=== TASK REQUIREMENTS ===
Of the entries that follow, how many lines hold the string "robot"? Write the number and nothing more.

=== MATERIAL SHOWN ===
§

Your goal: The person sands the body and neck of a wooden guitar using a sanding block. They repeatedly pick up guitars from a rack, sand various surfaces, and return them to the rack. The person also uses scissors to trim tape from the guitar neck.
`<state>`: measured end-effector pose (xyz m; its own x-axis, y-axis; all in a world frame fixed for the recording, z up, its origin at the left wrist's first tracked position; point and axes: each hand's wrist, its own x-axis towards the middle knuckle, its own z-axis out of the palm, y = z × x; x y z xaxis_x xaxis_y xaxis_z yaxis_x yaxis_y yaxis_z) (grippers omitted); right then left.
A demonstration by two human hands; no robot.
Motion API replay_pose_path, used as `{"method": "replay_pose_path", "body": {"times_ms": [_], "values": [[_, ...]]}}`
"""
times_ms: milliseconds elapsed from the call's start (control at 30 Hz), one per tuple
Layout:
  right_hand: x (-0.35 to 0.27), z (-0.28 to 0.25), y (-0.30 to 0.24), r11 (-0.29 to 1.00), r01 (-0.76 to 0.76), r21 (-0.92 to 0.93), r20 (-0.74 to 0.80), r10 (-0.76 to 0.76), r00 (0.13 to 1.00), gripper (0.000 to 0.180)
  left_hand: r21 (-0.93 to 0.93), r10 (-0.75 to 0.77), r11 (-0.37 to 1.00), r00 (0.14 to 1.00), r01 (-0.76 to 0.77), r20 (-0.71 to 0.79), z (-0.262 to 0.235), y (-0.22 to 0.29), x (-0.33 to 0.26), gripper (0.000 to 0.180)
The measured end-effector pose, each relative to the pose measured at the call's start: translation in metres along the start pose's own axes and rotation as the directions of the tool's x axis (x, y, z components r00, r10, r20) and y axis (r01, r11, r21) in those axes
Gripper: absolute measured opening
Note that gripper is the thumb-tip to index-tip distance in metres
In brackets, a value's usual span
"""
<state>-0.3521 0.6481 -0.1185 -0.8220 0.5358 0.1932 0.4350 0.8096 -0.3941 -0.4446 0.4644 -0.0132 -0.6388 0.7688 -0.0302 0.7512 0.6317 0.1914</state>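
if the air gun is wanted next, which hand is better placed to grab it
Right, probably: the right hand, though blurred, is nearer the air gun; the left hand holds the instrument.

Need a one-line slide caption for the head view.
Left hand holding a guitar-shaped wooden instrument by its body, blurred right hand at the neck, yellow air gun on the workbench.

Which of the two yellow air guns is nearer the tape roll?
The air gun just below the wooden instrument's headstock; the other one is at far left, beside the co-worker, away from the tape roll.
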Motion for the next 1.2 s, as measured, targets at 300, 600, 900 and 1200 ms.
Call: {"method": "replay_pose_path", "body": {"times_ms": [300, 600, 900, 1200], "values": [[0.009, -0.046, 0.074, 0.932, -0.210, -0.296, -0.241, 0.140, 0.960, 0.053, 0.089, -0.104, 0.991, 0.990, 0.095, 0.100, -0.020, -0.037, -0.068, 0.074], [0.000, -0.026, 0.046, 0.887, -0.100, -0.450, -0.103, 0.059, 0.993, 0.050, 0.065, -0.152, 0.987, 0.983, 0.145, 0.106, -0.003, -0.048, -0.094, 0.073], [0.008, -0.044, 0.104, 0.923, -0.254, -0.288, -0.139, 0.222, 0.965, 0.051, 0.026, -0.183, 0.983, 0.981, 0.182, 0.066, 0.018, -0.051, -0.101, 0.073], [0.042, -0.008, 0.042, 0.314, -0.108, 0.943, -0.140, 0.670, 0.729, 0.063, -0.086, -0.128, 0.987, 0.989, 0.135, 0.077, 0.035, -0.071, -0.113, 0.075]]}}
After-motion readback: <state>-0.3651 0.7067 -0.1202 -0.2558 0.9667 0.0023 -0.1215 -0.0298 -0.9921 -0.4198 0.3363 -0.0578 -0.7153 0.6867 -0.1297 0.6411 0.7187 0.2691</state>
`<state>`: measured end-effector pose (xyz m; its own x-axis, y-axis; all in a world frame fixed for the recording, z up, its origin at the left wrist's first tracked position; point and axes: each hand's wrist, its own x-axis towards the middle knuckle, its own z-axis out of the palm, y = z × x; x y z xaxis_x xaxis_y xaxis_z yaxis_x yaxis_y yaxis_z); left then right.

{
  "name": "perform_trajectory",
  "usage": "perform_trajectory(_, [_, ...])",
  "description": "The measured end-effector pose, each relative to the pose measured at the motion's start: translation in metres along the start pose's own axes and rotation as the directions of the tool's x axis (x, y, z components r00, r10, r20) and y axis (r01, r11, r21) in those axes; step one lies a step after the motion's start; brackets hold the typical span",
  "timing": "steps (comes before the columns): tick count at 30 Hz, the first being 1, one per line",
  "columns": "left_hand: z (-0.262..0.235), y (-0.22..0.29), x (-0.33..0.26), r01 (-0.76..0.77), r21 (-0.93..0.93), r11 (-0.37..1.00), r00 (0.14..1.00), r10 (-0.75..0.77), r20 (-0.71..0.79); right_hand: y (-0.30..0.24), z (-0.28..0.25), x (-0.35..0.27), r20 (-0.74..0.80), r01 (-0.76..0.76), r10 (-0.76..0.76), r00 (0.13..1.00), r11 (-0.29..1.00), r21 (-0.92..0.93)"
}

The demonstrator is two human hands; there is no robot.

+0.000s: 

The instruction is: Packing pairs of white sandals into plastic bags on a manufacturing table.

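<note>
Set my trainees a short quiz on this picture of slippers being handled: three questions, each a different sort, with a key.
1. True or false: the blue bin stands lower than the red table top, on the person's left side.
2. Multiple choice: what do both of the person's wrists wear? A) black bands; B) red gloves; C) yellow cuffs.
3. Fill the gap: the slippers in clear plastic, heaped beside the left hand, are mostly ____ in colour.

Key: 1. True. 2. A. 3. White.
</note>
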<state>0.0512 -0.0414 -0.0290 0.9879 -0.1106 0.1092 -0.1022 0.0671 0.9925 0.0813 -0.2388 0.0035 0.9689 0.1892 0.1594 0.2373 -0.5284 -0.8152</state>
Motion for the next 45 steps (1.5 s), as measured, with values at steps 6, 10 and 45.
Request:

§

=== ANSWER TO THIS PROBLEM ===
2